Lily Wong is a Kunoichi (females ninja) who lives a double life rescuing women and children as part of a domestic violence initiative, whilst balancing her role as the daughter of a Hong Konger Ma and North Dakodan Norwegian Baba. Lily began her double life at the refuge since her younger sister Rose was sexually assaulted and murdered five years ago. During the day, she helps her baba at the resturant and his local friends with their "urgent" requests to embed celebrity details in their local tweets.

Tori Eldridge has used her own multi heritage experience as the basis of Lily Wong; she also trained in simular martial arts as Lily. However, this is where the simularities end.

This is the first book in the series; each one builds on the character and world building of the previous. In this first book, lily has been tasked to protect a Mother and Son from a Husband with gang affliations. She also gets embroiled in a Web where she meets an attractive asassin for hire J Tran, the local murky politics and a human trafficking ring. Of course, this is also the time where her Ma sets up a date with the perfect Chinese Man Daniel.

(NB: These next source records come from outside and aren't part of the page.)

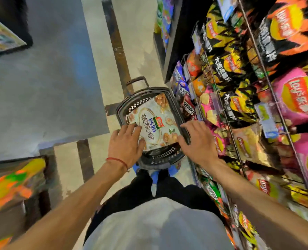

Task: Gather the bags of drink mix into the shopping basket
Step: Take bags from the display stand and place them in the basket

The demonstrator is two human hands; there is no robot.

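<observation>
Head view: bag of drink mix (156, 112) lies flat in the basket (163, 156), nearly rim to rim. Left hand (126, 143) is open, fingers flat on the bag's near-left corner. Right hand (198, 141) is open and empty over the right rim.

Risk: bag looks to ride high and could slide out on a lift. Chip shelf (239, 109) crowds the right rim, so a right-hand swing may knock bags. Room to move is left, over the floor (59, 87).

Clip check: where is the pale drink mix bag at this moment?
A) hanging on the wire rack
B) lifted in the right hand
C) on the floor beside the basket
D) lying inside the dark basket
D: the drink mix bag lies flat inside the basket, with the left hand touching its near corner.
</observation>
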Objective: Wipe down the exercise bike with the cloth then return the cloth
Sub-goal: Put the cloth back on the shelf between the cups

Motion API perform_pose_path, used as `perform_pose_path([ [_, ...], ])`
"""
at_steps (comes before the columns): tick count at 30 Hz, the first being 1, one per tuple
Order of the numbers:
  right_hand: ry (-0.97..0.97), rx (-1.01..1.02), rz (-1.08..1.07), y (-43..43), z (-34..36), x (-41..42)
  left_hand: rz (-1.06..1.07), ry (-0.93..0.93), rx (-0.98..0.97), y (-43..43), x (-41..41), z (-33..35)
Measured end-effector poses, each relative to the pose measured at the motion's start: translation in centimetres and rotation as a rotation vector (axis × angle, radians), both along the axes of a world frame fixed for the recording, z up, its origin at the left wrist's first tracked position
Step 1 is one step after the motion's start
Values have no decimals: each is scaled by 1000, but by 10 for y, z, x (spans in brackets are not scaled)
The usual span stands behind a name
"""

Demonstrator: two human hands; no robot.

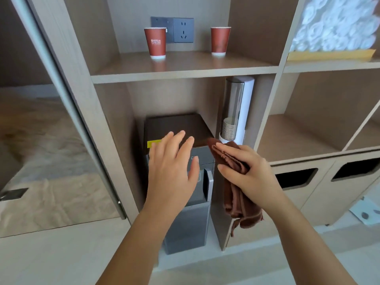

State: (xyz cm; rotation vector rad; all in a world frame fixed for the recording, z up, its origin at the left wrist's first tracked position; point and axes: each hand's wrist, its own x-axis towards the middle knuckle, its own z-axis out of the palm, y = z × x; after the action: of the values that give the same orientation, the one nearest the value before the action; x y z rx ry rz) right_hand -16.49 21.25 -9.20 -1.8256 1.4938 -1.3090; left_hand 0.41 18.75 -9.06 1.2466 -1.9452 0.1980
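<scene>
My right hand (244, 171) grips a brown cloth (238, 200), bunched in the fingers, with its loose end hanging down below the hand. My left hand (174, 167) is held flat with straight, spread fingers and holds nothing. It hovers in front of a dark water dispenser (178, 126) that stands in the lower middle bay of a wooden shelf unit (185, 76). The cloth's top end sits by the dispenser's right front corner. No exercise bike is in view.
Two red paper cups (155, 43) (220, 41) stand on the upper shelf before a wall socket (181, 29). A cup dispenser tube (236, 108) hangs right of the machine. Rolled white towels (333, 25) fill the top right bay. Bin openings (294, 177) are at the lower right; a glass door (41, 140) is on the left.
</scene>
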Motion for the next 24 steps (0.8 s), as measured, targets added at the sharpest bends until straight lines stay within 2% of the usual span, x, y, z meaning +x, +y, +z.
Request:
perform_pose_path([
  [12,-4,-239,13,-121,79,33,-61,-32,-201,-120,29,75],
  [24,138,-454,19,-187,142,30,54,-19,-255,-185,28,107],
])
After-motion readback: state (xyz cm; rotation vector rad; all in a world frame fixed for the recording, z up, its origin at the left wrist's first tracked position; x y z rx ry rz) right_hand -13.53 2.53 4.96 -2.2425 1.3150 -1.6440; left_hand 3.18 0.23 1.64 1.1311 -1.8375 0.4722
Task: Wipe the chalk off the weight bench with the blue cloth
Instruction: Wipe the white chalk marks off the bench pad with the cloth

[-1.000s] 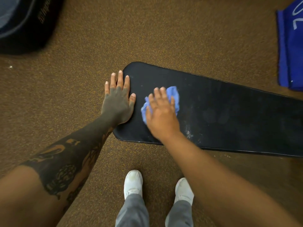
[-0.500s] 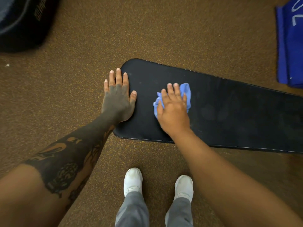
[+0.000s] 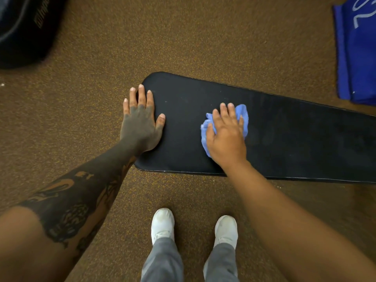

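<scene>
The black padded weight bench point(image 3: 295, 139) stretches from the centre to the right edge. My left hand point(image 3: 141, 125) lies flat, fingers spread, on its rounded left end. My right hand point(image 3: 225, 137) presses down on the crumpled blue cloth point(image 3: 243, 117) near the middle of the pad. Cloth shows beyond my fingertips and beside my thumb. Only faint pale specks remain visible on the pad surface.
Brown speckled floor point(image 3: 183, 37) surrounds the bench. A dark padded piece of equipment point(image 3: 26, 31) sits at top left. A blue fabric item point(image 3: 358, 51) lies at top right. My white shoes point(image 3: 162, 224) stand just before the bench's near edge.
My right hand slid the blue cloth rightward along the bench, over the white chalk smear seen a second ago near the front edge. My left hand stayed put.
</scene>
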### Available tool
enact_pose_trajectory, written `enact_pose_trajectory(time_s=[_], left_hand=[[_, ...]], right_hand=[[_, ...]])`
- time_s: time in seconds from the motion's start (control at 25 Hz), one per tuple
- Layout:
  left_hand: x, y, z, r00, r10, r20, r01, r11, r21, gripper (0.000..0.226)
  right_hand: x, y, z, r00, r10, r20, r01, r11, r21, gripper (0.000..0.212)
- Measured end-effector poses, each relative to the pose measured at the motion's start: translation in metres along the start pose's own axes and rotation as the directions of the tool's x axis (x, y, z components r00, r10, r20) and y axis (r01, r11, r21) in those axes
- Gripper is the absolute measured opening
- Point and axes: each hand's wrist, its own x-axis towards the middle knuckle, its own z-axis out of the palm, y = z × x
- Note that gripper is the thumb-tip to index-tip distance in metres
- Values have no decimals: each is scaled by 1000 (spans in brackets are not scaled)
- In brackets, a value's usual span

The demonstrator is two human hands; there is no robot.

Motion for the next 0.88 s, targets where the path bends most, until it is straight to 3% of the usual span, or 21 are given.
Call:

I really enjoyed the exploration of lily's multicultural experiences and how this plays out in her life, e.g her home design - she has a dojo in the middle, with partition for her Chinese drawer and the Norwegian quilt which she seeks comfort from. I also really enjoyed Lily's reflections drawn from her family memories. This book really reminds me of Stephanie Plum, a character created by Janet Evanovich - a much loved series as I was growing up.